| What to produce |
Only the lines from the start of the data through the one containing "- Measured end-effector" belong in your answer; return them exactly.
Supplied data: Begin
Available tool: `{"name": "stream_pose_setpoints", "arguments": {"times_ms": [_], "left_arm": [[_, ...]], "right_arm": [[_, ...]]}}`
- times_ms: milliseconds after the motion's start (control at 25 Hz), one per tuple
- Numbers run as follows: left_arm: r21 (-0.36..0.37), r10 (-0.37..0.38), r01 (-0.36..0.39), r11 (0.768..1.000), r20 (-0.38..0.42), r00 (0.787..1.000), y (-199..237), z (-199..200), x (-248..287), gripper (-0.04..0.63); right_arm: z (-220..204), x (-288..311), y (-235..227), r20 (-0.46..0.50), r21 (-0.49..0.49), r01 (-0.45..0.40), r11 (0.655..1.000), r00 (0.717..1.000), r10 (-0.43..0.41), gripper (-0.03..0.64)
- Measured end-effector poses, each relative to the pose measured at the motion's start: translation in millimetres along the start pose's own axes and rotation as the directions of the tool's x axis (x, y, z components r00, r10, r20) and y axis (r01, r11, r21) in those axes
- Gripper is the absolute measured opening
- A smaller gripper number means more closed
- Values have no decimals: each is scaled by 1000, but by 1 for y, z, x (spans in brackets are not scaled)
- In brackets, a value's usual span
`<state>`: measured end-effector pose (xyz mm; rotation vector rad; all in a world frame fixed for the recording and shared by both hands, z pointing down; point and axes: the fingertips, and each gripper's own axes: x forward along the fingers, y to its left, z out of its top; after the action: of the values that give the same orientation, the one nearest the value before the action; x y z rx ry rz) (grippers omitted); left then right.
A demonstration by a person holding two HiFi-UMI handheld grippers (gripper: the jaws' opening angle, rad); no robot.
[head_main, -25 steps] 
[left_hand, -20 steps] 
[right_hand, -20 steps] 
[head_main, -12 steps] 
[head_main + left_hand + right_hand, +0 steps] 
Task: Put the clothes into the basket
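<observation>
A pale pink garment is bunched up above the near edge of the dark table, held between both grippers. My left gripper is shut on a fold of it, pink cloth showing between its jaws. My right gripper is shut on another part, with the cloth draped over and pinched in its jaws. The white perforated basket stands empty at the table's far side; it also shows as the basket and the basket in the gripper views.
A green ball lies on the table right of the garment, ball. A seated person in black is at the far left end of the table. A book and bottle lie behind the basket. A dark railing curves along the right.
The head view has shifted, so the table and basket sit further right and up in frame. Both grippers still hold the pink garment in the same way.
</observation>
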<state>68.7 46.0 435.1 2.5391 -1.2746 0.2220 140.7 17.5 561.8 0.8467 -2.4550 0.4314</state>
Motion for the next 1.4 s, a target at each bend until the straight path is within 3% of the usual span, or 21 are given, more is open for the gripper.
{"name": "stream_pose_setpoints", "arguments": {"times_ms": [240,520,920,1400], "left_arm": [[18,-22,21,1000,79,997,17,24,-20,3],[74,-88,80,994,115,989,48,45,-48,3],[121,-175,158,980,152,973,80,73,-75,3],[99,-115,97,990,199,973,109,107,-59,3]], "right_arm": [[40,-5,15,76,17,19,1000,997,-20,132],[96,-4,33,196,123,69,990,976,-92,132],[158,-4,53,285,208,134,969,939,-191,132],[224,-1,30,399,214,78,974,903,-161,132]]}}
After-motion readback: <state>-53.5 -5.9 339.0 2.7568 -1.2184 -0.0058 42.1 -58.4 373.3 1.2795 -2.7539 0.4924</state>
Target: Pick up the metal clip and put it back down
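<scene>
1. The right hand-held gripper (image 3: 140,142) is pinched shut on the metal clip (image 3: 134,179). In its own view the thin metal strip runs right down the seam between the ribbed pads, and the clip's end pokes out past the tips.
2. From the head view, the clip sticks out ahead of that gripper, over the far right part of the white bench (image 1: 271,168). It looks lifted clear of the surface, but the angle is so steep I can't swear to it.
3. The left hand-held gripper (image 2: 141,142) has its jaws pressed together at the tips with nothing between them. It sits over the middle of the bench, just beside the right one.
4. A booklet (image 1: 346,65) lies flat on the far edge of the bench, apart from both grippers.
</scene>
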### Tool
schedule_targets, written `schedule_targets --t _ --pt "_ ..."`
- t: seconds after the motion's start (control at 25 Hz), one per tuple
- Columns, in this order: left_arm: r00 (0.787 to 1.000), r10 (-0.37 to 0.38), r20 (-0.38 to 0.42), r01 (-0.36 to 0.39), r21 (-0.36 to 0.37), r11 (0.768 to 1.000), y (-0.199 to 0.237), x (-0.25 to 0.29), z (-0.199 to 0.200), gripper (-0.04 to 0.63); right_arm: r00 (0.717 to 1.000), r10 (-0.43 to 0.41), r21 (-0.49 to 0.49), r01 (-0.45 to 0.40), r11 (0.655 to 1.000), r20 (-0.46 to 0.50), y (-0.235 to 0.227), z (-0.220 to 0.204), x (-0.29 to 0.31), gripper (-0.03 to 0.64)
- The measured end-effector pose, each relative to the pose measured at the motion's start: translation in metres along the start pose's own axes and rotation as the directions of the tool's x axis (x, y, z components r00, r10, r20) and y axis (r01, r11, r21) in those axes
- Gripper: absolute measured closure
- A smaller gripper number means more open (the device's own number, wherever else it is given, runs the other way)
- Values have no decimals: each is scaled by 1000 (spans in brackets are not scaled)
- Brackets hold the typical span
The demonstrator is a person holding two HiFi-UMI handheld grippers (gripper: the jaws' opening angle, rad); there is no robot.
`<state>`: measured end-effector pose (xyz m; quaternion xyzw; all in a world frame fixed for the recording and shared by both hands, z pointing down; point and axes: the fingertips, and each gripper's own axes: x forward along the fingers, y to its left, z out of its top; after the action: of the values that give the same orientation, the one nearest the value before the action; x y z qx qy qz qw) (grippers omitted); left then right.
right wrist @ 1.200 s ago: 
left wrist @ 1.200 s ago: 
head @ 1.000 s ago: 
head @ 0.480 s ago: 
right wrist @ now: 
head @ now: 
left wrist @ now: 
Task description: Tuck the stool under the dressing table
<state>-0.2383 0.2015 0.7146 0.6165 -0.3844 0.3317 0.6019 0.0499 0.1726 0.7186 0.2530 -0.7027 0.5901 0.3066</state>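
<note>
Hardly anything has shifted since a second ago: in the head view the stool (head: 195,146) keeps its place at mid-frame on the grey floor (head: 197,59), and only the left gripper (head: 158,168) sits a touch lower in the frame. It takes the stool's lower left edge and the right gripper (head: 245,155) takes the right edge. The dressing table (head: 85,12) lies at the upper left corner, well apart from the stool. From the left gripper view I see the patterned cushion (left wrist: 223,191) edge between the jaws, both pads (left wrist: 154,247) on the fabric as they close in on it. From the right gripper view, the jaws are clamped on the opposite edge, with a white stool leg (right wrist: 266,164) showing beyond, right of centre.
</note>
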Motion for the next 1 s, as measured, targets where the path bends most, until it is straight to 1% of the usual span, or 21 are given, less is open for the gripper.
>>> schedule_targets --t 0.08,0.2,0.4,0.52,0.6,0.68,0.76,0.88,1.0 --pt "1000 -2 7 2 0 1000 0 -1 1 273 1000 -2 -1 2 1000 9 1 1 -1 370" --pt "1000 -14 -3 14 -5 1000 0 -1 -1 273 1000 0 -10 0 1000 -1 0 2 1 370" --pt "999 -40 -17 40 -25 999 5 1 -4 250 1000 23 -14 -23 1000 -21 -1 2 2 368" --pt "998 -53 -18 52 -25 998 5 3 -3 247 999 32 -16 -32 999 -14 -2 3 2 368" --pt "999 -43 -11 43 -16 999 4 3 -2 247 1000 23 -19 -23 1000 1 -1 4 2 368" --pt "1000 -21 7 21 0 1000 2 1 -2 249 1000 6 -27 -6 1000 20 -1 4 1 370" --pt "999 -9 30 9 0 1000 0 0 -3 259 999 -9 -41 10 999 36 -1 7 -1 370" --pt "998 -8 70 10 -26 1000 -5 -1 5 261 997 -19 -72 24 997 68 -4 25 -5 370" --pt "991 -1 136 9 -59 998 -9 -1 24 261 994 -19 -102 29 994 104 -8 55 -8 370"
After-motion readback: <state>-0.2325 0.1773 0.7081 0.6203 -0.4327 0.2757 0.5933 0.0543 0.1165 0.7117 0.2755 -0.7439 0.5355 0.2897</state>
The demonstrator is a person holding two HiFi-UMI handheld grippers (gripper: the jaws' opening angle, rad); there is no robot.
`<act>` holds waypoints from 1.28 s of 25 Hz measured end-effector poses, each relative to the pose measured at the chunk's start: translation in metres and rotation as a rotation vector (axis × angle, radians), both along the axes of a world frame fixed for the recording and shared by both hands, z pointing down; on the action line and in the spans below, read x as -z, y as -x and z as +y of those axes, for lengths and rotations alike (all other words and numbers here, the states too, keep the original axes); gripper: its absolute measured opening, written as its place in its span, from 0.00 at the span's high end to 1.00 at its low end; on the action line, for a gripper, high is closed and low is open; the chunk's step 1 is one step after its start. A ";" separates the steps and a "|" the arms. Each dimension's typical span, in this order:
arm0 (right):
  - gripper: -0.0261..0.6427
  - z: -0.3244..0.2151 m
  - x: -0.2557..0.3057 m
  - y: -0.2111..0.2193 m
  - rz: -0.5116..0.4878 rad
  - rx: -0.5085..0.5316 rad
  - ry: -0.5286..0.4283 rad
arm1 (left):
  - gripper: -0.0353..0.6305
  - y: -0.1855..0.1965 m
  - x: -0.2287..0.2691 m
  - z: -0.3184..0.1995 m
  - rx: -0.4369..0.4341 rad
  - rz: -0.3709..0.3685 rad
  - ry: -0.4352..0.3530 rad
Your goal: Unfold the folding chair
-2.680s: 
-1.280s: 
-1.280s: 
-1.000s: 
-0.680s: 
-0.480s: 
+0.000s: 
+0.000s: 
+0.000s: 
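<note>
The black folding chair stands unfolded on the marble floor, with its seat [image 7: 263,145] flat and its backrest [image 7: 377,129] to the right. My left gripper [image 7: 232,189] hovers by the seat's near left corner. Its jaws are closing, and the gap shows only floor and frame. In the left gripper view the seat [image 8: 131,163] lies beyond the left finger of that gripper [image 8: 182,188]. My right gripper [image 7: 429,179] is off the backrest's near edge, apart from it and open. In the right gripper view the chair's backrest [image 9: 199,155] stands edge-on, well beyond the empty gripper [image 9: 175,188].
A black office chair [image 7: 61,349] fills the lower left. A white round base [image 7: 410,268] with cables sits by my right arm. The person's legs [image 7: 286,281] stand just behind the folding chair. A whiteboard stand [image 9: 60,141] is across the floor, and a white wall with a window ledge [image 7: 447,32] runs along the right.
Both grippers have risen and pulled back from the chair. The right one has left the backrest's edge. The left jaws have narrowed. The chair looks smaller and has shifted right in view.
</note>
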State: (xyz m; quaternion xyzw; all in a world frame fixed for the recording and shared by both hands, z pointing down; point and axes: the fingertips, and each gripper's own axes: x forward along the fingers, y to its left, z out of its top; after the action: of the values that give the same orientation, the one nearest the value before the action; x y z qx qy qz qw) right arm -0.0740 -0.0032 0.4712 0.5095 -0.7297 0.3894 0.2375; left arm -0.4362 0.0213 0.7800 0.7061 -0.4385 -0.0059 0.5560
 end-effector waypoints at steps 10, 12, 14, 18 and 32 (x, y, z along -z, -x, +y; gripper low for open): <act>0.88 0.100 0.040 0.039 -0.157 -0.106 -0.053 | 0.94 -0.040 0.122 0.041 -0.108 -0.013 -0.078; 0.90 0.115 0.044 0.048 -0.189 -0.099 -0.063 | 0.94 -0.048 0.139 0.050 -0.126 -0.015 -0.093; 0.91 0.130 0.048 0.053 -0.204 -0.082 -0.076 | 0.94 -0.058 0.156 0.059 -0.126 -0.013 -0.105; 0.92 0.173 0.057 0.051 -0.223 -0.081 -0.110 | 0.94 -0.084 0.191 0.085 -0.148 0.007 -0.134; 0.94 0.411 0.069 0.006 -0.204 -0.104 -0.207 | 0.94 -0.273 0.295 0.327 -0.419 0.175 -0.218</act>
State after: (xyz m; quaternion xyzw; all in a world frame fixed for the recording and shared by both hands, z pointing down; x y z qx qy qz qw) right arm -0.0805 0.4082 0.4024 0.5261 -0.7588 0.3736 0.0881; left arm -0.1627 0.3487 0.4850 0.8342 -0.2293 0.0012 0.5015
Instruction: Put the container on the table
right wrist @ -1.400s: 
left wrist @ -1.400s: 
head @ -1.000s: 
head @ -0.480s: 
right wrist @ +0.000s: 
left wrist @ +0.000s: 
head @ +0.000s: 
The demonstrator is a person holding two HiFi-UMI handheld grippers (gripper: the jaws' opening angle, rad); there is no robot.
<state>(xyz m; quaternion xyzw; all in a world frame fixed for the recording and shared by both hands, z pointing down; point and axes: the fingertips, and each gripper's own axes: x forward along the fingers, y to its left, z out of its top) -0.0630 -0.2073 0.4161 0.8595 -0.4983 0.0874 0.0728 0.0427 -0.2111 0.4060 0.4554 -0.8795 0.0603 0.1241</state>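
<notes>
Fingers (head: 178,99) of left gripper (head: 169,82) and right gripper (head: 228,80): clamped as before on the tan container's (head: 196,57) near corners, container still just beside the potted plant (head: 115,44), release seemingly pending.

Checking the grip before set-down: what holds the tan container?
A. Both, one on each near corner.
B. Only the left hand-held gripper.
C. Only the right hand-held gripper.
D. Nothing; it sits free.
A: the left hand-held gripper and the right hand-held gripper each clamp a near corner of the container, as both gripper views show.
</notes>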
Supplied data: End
| Finished exercise |
Available tool: `{"name": "stream_pose_setpoints", "arguments": {"times_ms": [_], "left_arm": [[_, ...]], "right_arm": [[_, ...]]}}`
- times_ms: milliseconds after the motion's start (control at 25 Hz), one per tuple
- Numbers run as follows: left_arm: r21 (-0.36..0.37), r10 (-0.37..0.38), r01 (-0.36..0.39), r11 (0.768..1.000), r20 (-0.38..0.42), r00 (0.787..1.000), y (-199..237), z (-199..200), x (-248..287), gripper (-0.04..0.63); right_arm: z (-220..204), x (-288..311), y (-235..227), r20 (-0.46..0.50), r21 (-0.49..0.49), r01 (-0.45..0.40), r11 (0.655..1.000), r00 (0.717..1.000), r10 (-0.43..0.41), gripper (-0.03..0.64)
- Measured end-effector poses, each relative to the pose measured at the motion's start: translation in millimetres along the start pose's own axes and rotation as the directions of the tool's x axis (x, y, z components r00, r10, r20) and y axis (r01, r11, r21) in those axes

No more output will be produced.